15.鬼巫女
それは「オオヒメカヤ」に伝授された鬼巫女「ヒメカ」の奥義「アマテラス」であった。舞いが終わった時には、マナの手には鬼巫女「ヒメカ」の白く細い腕が握られていた。
「神以外に私を自由にできるのは、生涯ニツただ一人。天照らす神の御霊で祓いたまえ、清めたまえ!」
声を上げる暇も無く、トキもオオカミ人も黒い闇からぬっと出てきた腕に掴まれて消えてしまった。
「ニツ、この子が最後まで戦えと私に……」
マナは腹をなでながら、潤んだ青い目でしばらく彼の落とされた谷底を見続けていた。
次の日、オグニに駆けつけたキツネびとたちが次々とムラを復興させていった。
「わしたちのムラに移ってきた方が速いぞ、マナ」
「オサ、マナ様がこの場を離れる訳がないでしょう」
「ああ、それもそうだなホノ。ここでは不思議なことに皆の汗まで輝きが違う、皆も信じているのか……」
「ニツはきっと生きているわ」
その言葉に二人は言葉もなくうなずいた。
「そうだ、おババが生きているとは本当なのか。マナ?」
「はい、ババ様は縄文巫女『オオヒメサヤ』の血を引くものだとおっしゃっていましたが、実はその巫女『オオヒメサヤ』だったのです」
「信じられんが……」
「術を使って、気ままに眠ったり起きたりされている様です。「ヒメカ」という鬼巫女とは双子だともおっしゃっていました」
「やれやれ、『アマテラス』などまで使いおって、もう少し寝ていようと思っていたのに、起こされてしまった。マナはどれだけ鬼巫女に近づく気だい……」
懐かしい、しゃがれ声が背後から聞こえた。
解放された全ての奴婢は、命ずる者もないのにも関わらず、ムラをもう一度作り始めた。付近のムラから干し肉が持ち寄られ、数日のうちにオグニは元通りになった。ホノは男を産みキツネびとのムラの新しい母となった。
そろそろイネが実り始める夏の終わりのことだ。
「とんぼも色づきムラに戻ってくるのね」
マナは、ニツが投げ込まれた川の辺で見つけた、赤とんぼに向かってそう言った。
「マナ、またこんなところかえ。腹を冷やしてはならんぞ」
「ババ様、見て。赤とんぼが帰ってきた」
「今日も、巫女舞いをしたのか?」
単衣を見ておババはそうつぶやいた。マナは既に巫女としての役は解かれていた。それでも毎日巫女舞いをして、ニツの事を待っているのだ。あれから既に三月経ち、マナ以外はもうニツの事を口にしなくなった。

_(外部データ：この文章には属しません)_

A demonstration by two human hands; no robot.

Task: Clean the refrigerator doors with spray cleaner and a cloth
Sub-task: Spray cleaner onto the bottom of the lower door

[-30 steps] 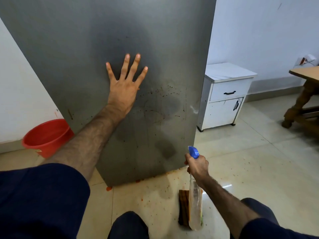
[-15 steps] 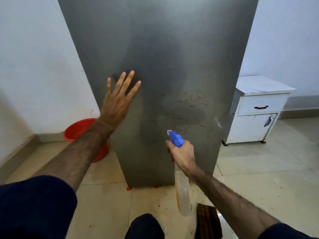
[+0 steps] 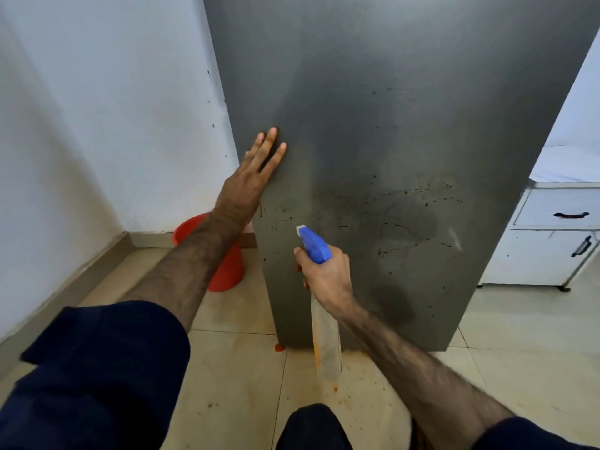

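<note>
Left hand (image 3: 250,183) flat, fingers straight, pressed on the fridge door (image 3: 389,141) near its left edge. Right hand (image 3: 328,277) clamped round the spray bottle (image 3: 325,339) neck, blue nozzle aimed at the door's speckled lower part. Red bucket (image 3: 227,271) left of the fridge.

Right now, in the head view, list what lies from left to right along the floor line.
Red plastic bucket → clear spray bottle with blue trigger head, gripped by the right hand → white cabinet with black handles.
</note>
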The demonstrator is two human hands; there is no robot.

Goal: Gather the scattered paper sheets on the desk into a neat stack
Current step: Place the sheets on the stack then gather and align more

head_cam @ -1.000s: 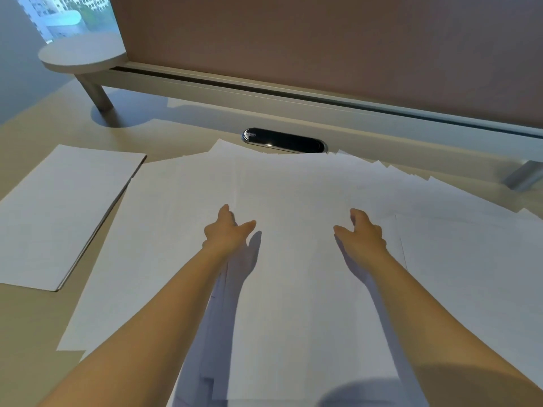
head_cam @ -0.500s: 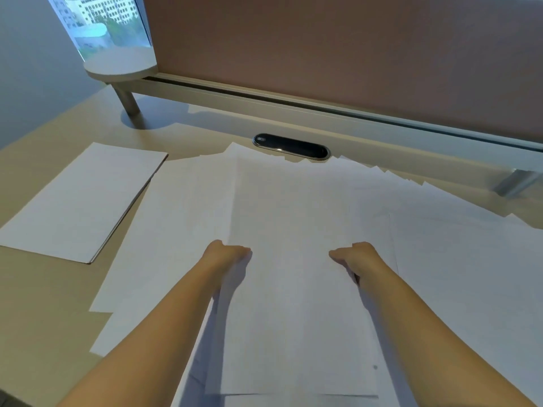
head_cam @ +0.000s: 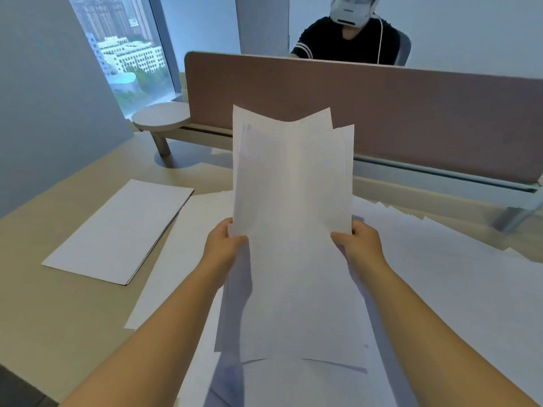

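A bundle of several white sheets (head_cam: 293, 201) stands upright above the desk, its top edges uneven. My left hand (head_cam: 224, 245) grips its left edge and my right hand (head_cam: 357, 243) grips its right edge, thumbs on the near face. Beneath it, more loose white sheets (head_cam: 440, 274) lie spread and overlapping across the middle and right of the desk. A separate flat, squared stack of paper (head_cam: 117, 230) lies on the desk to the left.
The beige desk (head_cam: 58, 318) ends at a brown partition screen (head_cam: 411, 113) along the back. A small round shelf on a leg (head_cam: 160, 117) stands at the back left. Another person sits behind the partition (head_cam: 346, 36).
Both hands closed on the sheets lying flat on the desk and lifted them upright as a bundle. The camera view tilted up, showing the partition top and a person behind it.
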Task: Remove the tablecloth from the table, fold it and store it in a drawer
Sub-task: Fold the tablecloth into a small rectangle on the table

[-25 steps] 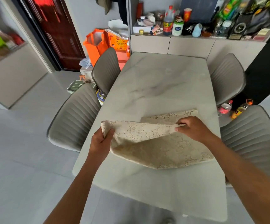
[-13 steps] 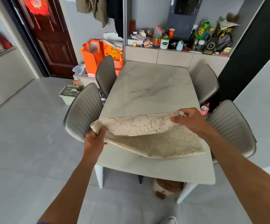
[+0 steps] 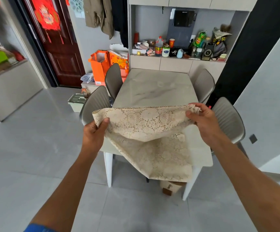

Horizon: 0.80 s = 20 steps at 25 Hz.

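Above the table [image 3: 154, 87], both hands pinch the tablecloth [image 3: 146, 131], seemingly folded.

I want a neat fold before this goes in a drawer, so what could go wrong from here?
The beige lace tablecloth is pinched only at its top corners by the left hand and the right hand, so the loose layers sagging between them may slide out of line. Its lower corner hangs near the edge of the white marble-look table and might catch there or drag as it is carried off.

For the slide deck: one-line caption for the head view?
Both hands, left and right, hold a folded lace tablecloth above the table.
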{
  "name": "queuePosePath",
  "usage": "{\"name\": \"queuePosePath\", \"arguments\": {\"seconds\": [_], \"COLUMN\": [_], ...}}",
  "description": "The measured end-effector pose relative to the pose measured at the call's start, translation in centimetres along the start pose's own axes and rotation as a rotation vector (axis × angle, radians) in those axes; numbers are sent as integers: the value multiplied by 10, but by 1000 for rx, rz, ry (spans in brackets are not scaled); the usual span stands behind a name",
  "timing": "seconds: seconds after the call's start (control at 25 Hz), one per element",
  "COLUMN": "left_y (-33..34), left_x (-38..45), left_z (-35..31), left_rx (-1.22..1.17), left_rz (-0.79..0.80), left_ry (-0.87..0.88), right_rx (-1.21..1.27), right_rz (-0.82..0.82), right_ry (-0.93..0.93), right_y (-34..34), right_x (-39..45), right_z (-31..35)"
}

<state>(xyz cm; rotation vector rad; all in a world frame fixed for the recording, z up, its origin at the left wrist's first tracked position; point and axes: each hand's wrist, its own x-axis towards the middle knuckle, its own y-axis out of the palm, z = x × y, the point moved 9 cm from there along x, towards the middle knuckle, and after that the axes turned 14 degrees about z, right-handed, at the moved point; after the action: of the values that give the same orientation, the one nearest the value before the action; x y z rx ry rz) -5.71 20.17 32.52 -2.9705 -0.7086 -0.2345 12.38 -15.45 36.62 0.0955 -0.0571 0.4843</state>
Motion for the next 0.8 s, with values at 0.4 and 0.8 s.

「もちろん、ニツは生きている。あっ、ババ様、産まれる……」
大変な事になった、マナの息が弱くなった。
「これは、困った、逆子だねえ」
マナが毎日欠かさず巫女舞いをしたからかもしれないとおババは思った。
「残念だが、子供は諦めよう……」
そう誰もが思った時、産屋に突然入ってくる数人があった。マナがうわごとを口走った。
「ニツ、ああ、戻ってきてくれたのね……」
「ほぎゃあ、ほぎゃあ……」
産屋に元気な赤子の声が響いた。その声の後、マナにはあのカヤの声が聞こえた様な気がした。
「まあ、あなたに似てお転婆になりそうね」
産屋から屋敷に戻ると、マナは涙声でこうつぶやいた。
「長い間ご苦労様でした……」
そう言うとマナはしばらく声もださずニツの腕に抱かれた。ニツは生きていたのだ。